Problem to work on: Tell how many lines of the data include the word "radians". Nothing but the number belongs in the answer.

____ Recorded information

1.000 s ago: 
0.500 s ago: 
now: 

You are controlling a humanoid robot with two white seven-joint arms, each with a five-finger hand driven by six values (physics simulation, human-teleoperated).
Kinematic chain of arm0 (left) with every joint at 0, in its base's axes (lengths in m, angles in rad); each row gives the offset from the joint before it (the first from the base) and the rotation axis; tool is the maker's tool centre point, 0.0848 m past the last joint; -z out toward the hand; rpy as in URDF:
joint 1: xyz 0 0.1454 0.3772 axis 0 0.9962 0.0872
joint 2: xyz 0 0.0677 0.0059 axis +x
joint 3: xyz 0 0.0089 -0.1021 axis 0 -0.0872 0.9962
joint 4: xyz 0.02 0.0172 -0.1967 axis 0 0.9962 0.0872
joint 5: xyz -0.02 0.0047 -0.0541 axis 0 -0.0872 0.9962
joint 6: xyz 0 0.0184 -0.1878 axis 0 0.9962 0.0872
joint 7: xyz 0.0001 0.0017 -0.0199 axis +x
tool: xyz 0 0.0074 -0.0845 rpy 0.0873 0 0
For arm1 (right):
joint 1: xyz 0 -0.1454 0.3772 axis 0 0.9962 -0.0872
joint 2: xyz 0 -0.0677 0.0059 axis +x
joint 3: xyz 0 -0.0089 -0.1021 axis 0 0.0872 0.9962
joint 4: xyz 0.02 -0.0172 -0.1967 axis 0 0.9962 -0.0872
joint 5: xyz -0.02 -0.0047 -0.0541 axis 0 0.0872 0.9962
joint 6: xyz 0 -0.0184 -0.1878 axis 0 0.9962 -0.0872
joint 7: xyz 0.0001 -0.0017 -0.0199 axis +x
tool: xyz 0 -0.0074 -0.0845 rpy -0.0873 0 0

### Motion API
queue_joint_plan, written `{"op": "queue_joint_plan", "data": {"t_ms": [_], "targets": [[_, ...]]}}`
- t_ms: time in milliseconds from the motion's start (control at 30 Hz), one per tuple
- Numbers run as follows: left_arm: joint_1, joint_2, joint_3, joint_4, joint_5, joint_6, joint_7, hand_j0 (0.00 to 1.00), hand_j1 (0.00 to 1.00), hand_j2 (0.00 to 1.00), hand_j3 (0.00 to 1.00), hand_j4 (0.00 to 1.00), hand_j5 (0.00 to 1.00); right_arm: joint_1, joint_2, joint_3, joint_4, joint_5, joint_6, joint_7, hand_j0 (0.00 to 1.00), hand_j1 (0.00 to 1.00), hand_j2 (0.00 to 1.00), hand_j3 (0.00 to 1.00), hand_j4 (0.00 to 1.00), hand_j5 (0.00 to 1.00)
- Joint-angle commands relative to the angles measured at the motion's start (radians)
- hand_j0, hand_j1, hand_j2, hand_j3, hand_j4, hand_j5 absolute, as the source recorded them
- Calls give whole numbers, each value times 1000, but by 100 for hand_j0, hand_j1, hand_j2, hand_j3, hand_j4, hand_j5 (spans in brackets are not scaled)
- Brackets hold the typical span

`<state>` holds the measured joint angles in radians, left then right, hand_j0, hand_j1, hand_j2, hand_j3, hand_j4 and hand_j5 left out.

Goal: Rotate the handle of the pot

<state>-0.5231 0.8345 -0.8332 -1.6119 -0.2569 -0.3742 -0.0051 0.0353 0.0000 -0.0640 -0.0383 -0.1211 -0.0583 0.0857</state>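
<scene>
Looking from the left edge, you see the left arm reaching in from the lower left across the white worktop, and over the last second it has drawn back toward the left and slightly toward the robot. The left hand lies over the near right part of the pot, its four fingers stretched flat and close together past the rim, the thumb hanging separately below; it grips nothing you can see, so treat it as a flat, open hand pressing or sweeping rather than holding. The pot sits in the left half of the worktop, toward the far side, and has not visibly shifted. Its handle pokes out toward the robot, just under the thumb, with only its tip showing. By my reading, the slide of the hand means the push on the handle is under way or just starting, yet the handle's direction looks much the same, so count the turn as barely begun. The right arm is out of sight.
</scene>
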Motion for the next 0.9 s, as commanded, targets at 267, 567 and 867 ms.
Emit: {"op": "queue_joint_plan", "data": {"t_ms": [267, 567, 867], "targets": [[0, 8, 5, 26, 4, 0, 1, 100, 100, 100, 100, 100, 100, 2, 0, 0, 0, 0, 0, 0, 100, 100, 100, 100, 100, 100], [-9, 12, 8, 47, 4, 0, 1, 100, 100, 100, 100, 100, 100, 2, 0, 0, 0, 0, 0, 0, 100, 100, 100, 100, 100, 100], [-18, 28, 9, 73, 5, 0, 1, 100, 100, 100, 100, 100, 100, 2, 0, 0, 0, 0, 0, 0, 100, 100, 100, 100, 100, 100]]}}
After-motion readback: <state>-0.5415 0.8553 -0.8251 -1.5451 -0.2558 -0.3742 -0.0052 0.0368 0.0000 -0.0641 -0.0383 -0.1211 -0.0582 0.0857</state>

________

Answer for this exercise: 2